Sozialplanung, bedarfsgerecht und übersichtlich

St.Pölten (NLK) - Das neue Sozialhilfegesetz, das gestern vom NÖ Landtag beschlossen wurde, bringt wesentliche Änderungen mit sich:
Eine wichtige Neuerung ist die Sozialplanung. Dabei werden vorhandene Ressourcen optimal verteilt, Sozialprogramme sollen ein möglichst einheitliches, dezentrales Versorgungsangebot sicherstellen. Auch die stärkere präventive Hilfe und die Hilfe zur Selbsthilfe sind Schwerpunkte. Weiters setzt man in der Prävention auf die Integration eines Hilfeempfängers in seine unmittelbare Umgebung.

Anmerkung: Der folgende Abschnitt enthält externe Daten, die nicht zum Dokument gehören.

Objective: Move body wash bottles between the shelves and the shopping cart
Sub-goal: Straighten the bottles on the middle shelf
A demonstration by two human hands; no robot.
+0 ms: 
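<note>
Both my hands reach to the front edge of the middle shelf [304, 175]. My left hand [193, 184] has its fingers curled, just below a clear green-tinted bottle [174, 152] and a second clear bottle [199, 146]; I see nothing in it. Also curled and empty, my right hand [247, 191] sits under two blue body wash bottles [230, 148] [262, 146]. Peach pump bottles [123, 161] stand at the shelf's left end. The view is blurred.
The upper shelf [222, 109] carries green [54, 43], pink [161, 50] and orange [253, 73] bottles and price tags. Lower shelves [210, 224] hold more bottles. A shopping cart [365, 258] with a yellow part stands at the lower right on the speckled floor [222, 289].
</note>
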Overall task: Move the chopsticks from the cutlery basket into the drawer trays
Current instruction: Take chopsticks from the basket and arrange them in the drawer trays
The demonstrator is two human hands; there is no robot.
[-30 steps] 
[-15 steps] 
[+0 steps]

Ambulante und teilstationäre Dienste haben zudem Vorrang gegenüber stationären Hilfen. Außerdem wird mehr auf die neuen "Bedürftigen" eingegangen, also auf gewaltbedrohte Frauen, Obdachlose und Menschen mit Schulden.

Das alte Sozialhilfegesetz stammte aus dem Jahr 1974 und wurde bereits dreizehnmal novelliert. Das neue Gesetz geht auf die neue Bedarfslage ein und ist übersichtlich formuliert. Im neuen Gesetz ist der Begriff "Behinderte" gestrichen, er wurde durch "Menschen mit besonderen Bedürfnissen" ersetzt.

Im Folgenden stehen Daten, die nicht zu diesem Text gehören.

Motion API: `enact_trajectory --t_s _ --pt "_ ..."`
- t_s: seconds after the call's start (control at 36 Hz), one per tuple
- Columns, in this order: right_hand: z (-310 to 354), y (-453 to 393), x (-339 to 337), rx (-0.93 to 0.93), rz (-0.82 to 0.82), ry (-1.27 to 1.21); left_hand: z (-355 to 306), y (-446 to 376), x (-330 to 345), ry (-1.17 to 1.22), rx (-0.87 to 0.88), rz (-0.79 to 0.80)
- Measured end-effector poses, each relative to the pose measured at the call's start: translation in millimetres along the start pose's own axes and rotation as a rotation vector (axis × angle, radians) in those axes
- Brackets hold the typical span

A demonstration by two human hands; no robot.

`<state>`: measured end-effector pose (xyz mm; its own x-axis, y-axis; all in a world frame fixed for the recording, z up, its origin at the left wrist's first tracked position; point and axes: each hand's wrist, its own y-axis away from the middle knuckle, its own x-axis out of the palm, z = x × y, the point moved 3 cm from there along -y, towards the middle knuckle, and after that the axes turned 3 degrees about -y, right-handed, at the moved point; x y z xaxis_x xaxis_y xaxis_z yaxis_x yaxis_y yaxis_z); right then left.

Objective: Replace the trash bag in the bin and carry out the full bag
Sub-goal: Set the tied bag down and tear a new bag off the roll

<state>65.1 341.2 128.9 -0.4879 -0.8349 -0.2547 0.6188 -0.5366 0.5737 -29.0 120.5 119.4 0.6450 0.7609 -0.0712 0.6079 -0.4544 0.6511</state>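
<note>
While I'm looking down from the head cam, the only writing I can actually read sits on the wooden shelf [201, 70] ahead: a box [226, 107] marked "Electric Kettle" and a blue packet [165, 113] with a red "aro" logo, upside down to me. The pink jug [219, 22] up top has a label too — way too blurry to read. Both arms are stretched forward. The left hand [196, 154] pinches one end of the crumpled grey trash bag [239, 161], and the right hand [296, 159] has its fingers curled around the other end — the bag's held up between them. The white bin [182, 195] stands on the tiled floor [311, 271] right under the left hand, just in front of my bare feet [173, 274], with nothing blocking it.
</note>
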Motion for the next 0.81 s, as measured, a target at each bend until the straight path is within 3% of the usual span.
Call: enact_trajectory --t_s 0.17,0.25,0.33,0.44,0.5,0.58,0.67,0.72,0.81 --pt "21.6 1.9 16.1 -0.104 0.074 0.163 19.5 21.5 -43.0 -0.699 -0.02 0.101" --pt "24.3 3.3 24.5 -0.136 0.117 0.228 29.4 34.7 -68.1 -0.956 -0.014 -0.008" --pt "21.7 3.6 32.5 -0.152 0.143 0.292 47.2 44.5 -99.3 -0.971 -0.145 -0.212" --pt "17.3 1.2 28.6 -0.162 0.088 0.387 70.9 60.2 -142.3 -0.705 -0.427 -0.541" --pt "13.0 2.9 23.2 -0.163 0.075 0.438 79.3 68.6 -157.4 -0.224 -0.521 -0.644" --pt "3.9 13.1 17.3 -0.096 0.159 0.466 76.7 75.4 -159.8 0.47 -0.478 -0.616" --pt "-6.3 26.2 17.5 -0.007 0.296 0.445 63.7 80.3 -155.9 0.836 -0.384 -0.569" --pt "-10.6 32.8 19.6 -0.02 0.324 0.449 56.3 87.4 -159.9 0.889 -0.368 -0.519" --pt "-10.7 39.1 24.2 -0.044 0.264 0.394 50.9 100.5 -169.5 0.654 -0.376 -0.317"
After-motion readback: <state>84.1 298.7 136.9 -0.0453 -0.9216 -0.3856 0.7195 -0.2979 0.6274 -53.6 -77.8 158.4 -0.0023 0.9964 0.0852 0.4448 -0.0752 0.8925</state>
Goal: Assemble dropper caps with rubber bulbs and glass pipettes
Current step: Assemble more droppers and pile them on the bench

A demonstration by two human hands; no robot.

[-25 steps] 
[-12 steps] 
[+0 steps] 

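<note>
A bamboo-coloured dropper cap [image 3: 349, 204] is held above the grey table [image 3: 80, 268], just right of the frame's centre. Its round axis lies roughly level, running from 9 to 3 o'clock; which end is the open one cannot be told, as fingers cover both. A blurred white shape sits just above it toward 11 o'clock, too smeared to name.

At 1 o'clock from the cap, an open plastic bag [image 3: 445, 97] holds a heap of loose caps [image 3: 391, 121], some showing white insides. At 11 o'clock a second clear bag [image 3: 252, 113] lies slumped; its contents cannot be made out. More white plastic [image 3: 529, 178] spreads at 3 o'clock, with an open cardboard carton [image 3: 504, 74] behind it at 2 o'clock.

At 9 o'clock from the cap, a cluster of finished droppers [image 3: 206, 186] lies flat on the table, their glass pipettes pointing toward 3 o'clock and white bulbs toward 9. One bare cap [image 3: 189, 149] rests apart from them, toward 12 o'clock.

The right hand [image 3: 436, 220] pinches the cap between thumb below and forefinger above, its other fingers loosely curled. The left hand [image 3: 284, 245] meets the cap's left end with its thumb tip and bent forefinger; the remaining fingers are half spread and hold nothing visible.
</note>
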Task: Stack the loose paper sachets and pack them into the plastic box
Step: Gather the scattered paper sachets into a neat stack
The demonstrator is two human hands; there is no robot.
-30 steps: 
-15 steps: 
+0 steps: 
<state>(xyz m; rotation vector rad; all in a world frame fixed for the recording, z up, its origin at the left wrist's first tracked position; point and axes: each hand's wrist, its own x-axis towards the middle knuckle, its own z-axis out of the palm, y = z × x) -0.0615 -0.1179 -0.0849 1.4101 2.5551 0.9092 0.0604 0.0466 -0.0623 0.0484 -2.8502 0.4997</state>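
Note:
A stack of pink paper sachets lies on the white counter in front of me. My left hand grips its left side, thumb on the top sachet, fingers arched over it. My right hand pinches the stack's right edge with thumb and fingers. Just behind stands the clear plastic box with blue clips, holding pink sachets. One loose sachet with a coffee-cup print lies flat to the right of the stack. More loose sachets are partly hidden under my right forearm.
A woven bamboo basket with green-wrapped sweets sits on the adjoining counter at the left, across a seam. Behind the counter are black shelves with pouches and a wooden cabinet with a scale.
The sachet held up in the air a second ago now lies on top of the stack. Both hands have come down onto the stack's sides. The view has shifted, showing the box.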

Für die Sozialhilfe sind im nächsten Jahr rund fünf Milliarden Schilling vorgesehen, 1981 waren es noch 1,2 Milliarden Schilling. Heuer erhalten rund 50.000 Niederösterreicher Sozialhilfe. Davon sind 10.800 Menschen Bewohner der Pflegeheime, ungefähr 10.500 werden von sozialen und sozialmedizinischen Diensten betreut.